* Problem: Repeat the data as given. Images do not go in the copy.

* Dataset extract:

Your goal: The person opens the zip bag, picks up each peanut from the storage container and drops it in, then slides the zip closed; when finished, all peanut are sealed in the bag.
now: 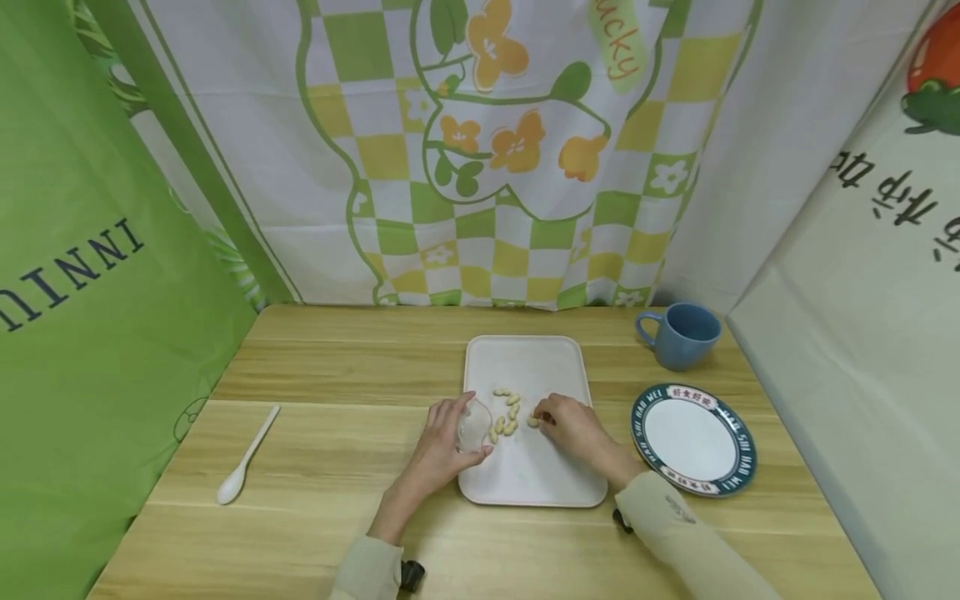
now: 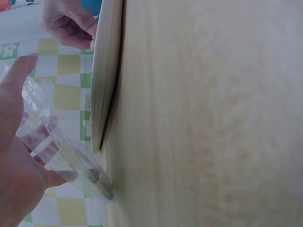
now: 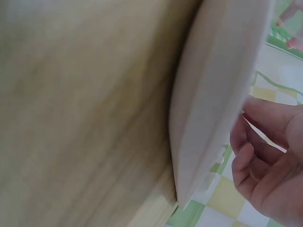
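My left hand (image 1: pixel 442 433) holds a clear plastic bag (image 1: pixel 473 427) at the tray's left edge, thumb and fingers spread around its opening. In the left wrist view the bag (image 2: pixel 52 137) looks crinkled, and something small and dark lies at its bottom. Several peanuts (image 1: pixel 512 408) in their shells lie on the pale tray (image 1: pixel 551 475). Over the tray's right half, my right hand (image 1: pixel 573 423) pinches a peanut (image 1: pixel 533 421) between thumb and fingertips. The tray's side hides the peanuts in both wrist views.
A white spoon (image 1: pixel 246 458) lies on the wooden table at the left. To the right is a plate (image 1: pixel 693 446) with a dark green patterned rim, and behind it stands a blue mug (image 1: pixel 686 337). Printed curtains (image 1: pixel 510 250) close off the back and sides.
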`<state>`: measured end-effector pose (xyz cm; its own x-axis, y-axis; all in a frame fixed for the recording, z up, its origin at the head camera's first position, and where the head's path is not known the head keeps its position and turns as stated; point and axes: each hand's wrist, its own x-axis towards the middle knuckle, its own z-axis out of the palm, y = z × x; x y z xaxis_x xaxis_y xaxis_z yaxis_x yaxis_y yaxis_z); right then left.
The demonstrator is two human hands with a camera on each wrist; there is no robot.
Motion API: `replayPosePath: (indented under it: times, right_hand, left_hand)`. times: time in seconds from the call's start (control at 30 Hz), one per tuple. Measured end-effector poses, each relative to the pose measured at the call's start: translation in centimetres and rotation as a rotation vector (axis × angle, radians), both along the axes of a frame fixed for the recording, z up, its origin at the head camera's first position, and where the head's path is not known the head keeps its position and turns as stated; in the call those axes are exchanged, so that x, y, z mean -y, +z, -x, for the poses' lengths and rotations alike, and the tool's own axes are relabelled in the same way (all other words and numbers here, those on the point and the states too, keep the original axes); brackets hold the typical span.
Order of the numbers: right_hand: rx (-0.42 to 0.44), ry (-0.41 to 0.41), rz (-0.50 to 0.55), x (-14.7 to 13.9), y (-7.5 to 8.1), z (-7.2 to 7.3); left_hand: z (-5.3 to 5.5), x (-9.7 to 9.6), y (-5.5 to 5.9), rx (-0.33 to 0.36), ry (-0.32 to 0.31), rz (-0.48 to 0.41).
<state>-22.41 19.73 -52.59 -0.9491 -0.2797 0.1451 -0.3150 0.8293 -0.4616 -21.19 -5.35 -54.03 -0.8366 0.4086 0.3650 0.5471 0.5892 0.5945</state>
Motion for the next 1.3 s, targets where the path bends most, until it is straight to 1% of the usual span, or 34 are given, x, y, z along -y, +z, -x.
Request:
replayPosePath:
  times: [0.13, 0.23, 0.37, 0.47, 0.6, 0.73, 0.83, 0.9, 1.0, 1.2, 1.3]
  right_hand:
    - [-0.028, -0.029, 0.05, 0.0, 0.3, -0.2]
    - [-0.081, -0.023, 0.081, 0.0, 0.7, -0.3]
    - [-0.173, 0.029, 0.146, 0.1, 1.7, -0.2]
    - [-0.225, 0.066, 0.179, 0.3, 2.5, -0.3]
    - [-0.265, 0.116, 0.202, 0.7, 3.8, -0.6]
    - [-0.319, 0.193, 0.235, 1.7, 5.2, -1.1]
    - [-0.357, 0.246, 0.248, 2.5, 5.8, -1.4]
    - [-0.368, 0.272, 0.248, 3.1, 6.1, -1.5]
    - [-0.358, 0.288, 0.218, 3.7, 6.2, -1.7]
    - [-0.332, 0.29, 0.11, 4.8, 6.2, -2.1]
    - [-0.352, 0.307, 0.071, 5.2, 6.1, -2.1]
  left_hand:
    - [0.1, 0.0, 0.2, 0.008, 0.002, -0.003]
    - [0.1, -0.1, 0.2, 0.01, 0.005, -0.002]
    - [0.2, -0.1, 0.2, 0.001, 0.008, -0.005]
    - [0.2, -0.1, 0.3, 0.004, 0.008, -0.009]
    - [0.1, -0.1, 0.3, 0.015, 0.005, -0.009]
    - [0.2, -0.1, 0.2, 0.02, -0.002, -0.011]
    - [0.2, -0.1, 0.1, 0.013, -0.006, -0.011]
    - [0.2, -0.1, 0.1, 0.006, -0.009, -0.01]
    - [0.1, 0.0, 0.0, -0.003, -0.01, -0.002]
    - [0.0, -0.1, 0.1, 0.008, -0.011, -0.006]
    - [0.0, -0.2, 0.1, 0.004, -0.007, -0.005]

* Written response:
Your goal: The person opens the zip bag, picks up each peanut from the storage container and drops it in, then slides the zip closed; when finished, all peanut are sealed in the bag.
now: 
now: 
now: 
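My left hand (image 1: pixel 442 433) holds a clear plastic bag (image 1: pixel 473 427) at the tray's left edge, thumb and fingers spread around its opening. In the left wrist view the bag (image 2: pixel 52 137) looks crinkled, and something small and dark lies at its bottom. Several peanuts (image 1: pixel 512 408) in their shells lie on the pale tray (image 1: pixel 551 475). Over the tray's right half, my right hand (image 1: pixel 573 423) pinches a peanut (image 1: pixel 533 421) between thumb and fingertips. The tray's side hides the peanuts in both wrist views.
A white spoon (image 1: pixel 246 458) lies on the wooden table at the left. To the right is a plate (image 1: pixel 693 446) with a dark green patterned rim, and behind it stands a blue mug (image 1: pixel 686 337). Printed curtains (image 1: pixel 510 250) close off the back and sides.
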`<state>`: measured end-effector pose (xyz cm; its own x-axis, y-axis; all in a frame fixed for the recording, z up, its origin at the head camera's first position, and where the head's path is not known the head keeps its position and turns as stated; point and axes: each hand's wrist, its own x-axis towards the middle knuckle, its own z-axis out of the palm, y = z × x; x y z xaxis_x xaxis_y xaxis_z yaxis_x yaxis_y yaxis_z); right then left.
The demonstrator is two human hands with a camera on each wrist; there is no robot.
Motion API: `replayPosePath: (indented under it: times, right_hand, left_hand)`. times: time in seconds from the call's start (control at 30 Hz), one per tuple. Measured end-effector poses, each relative to the pose measured at the call's start: translation in centimetres and rotation as a rotation vector (axis × angle, radians), both along the axes of a frame fixed for the recording, z up, its origin at the head camera's first position, and where the head's path is not known the head keeps its position and turns as stated; in the call those axes are exchanged, so that x, y, z mean -y, +z, -x, for the poses' lengths and rotations alike, and the tool's own axes are relabelled in the same way (all other words and numbers here, those on the point and the states too, keep the original axes); brackets hold the typical span.
Order of the numbers: right_hand: rx (-0.42 to 0.44), ry (-0.41 to 0.41), rz (-0.50 to 0.55), x (-14.7 to 13.9), y (-7.5 to 8.1), z (-7.2 to 7.3); left_hand: z (-5.3 to 5.5), x (-9.7 to 9.6), y (-5.5 to 5.9), rx (-0.33 to 0.36), ry (-0.32 to 0.31), rz (-0.48 to 0.41).
<state>-22.41 19.73 -52.59 -0.9491 -0.2797 0.1451 -0.3150 0.8293 -0.4616 -21.19 -5.35 -54.03 -0.8366 0.4086 0.3650 0.5471 0.5892 0.5945</state>
Motion for the next 1.3 s, targets where the path bends most, until it is straight to 1% of the usual span, or 34 are given, x, y, z along -y, +z, -x.
Request:
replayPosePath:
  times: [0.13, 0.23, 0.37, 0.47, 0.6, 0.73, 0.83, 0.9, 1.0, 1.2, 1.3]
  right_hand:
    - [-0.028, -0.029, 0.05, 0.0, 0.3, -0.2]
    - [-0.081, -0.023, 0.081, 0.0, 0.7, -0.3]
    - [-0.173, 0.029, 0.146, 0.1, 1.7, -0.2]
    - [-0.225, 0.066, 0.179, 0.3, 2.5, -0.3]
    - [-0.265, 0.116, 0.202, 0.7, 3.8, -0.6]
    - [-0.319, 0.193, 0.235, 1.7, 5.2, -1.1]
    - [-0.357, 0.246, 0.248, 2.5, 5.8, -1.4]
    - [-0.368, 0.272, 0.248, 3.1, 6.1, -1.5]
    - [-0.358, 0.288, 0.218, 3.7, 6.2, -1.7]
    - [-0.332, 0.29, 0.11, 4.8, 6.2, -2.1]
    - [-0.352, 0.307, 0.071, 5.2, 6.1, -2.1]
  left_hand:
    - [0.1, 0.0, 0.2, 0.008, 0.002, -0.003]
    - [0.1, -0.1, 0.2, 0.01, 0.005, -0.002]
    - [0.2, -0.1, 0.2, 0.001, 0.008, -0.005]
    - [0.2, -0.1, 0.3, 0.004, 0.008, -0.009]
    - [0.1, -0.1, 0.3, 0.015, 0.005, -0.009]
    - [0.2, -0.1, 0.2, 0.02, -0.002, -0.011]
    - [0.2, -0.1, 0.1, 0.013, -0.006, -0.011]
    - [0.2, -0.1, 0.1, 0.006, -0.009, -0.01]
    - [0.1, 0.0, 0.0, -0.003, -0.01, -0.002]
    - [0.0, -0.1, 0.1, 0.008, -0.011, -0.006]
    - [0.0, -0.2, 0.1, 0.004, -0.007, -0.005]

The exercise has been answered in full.